## What is needed
Pull out every line of the listing below where "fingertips" appears.

## Data for this exercise
⟨
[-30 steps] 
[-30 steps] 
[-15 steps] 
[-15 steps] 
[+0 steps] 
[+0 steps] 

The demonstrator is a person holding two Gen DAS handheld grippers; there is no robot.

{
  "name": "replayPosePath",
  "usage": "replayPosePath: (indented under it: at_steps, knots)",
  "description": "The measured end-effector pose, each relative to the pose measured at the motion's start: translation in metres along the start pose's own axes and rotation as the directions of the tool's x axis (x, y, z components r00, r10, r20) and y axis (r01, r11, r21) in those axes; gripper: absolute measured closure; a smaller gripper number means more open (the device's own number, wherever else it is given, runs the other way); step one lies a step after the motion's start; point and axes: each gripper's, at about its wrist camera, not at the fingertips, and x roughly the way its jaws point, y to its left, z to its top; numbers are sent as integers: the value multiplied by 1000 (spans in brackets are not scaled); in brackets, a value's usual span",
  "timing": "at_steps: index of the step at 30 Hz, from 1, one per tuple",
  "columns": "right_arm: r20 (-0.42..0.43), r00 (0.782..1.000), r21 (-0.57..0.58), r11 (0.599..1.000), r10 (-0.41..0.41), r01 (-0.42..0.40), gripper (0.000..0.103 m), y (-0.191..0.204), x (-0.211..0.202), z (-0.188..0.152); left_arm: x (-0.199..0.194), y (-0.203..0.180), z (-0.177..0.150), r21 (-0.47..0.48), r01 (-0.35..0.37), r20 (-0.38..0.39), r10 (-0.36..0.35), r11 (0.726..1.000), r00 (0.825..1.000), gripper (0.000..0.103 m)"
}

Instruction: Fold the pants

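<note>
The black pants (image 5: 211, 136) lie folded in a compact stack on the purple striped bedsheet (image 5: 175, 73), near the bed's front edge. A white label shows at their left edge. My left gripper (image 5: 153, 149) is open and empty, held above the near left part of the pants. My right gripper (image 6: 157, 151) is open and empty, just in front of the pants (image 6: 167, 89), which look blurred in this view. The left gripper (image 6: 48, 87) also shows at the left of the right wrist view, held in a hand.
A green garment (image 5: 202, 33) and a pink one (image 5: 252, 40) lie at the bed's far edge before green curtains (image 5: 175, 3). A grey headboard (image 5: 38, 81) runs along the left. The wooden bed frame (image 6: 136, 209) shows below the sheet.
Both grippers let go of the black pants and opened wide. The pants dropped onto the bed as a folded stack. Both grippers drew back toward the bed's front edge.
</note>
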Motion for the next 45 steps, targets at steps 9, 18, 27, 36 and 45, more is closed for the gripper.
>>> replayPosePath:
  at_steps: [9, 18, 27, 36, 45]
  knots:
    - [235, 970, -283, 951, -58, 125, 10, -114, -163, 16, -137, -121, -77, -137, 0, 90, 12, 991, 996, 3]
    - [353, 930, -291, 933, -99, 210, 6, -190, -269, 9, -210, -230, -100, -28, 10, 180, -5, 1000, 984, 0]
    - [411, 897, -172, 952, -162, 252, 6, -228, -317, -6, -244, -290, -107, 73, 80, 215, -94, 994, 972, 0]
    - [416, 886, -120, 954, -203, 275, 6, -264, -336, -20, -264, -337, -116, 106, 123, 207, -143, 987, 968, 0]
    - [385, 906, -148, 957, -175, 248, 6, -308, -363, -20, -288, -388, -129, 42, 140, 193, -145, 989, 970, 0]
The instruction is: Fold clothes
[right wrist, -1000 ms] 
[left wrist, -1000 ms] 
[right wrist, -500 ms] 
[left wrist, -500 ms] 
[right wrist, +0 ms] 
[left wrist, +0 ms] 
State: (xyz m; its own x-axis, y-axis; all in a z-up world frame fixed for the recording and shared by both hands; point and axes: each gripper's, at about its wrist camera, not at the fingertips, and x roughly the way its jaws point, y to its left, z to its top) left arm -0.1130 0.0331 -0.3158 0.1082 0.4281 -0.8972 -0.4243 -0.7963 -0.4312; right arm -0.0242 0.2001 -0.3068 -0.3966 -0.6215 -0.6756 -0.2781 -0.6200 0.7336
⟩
## Answer space
  "description": "The measured end-effector pose, each relative to the pose measured at the motion's start: translation in metres along the start pose's own axes and rotation as the directions of the tool's x axis (x, y, z components r00, r10, r20) and y axis (r01, r11, r21) in those axes; gripper: absolute measured closure; a smaller gripper number means more open (the device's own number, wherever else it is given, runs the other way); step one lies a step after the motion's start; point and axes: each gripper's, at about its wrist camera, not at the fingertips, and x roughly the way its jaws point, y to its left, z to its top; numbers are sent as integers: the value multiplied by 1000 (spans in brackets are not scaled); in brackets, a value's usual span",
State: (xyz m; its own x-axis, y-axis; all in a z-up world frame fixed for the recording and shared by both hands; point and axes: each gripper's, at about its wrist camera, not at the fingertips, and x roughly the way its jaws point, y to its left, z to its top) left arm -0.1130 0.0331 -0.3158 0.1082 0.4281 -0.8972 -0.4243 -0.7963 -0.4312; right arm -0.0242 0.2001 -0.3068 -0.3966 -0.6215 -0.6756 -0.2781 -0.6200 0.7336

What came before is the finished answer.